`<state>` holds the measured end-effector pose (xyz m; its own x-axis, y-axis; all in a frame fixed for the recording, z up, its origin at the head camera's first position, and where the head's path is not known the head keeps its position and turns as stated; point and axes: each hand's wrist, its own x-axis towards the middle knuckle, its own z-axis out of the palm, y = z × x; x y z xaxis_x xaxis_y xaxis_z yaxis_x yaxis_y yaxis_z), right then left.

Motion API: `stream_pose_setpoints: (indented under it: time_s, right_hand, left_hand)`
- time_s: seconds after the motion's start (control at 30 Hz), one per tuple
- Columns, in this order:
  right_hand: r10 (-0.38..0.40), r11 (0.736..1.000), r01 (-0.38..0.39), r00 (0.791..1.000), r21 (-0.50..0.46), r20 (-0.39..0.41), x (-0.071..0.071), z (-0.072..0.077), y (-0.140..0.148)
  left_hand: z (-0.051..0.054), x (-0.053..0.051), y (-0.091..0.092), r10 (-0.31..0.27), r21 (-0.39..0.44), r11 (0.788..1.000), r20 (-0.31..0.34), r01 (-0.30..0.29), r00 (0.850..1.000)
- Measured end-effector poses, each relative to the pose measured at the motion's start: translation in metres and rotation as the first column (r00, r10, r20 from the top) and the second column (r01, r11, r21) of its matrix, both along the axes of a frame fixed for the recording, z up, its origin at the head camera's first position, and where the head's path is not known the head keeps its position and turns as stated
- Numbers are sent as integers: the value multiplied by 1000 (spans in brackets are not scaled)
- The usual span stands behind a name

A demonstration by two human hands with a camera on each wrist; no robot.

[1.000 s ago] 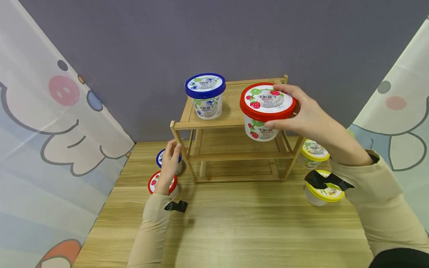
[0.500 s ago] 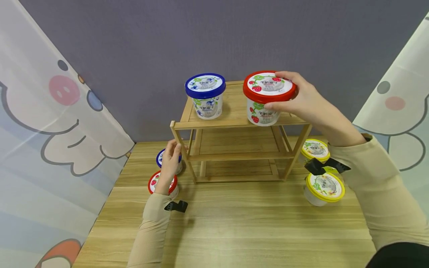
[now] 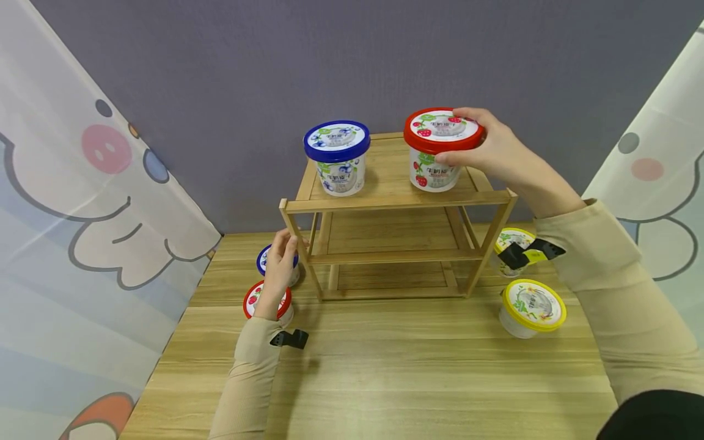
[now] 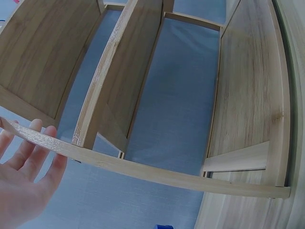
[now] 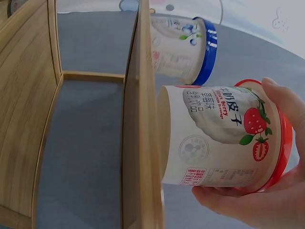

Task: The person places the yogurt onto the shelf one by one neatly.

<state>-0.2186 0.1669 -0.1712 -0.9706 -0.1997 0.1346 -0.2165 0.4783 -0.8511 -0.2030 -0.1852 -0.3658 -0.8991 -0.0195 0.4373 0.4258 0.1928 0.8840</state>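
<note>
My right hand (image 3: pixel 492 146) grips a strawberry tub with a red lid (image 3: pixel 440 150), thumb on the near side and fingers over the lid's right edge. The tub is upright over the right part of the top shelf of a wooden rack (image 3: pixel 396 200); its base is at or very near the board, and I cannot tell whether it touches. To its left on that shelf stands a blueberry tub with a blue lid (image 3: pixel 337 157). My left hand (image 3: pixel 279 263) holds the rack's left front post; in the left wrist view, fingers (image 4: pixel 31 160) pass behind the post.
On the tabletop (image 3: pixel 385 366), left of the rack, a blue-lidded tub (image 3: pixel 264 260) and a red-lidded tub (image 3: pixel 254 298) are partly hidden by my left hand and forearm. Two yellow-lidded tubs, one nearer (image 3: pixel 532 305) and one farther (image 3: pixel 516 241), stand on the right. A grey wall (image 3: pixel 264 73) rises behind.
My right hand has carried the red-lidded tub up and back, from in front of the rack to over its top shelf. The left hand has stayed at the post.
</note>
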Motion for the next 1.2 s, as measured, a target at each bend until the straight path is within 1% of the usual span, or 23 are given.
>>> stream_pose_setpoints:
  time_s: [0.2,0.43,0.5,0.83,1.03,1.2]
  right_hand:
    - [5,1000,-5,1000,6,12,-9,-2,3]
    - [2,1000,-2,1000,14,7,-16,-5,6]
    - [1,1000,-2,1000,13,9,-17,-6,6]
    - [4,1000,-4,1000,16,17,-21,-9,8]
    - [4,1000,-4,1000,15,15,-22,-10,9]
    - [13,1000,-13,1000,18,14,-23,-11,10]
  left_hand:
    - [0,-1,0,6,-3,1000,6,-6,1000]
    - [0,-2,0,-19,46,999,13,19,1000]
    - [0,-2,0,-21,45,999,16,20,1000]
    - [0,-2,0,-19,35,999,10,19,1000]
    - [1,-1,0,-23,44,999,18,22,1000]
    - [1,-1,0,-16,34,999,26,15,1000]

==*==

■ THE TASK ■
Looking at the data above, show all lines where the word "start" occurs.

■ ANSWER SECTION ■
- time_s: seconds after the motion's start (control at 30 Hz), one per tuple
- Measured end-effector poses, each relative to the pose measured at the motion's start: translation in metres and rotation as the first column (r00, r10, r20 from the top) and the second column (r01, r11, r21) of its matrix, both along the axes of a frame fixed for the recording, z up, its origin at the head camera's first position, and where the head's path is not known the head keeps its position and turns as stated

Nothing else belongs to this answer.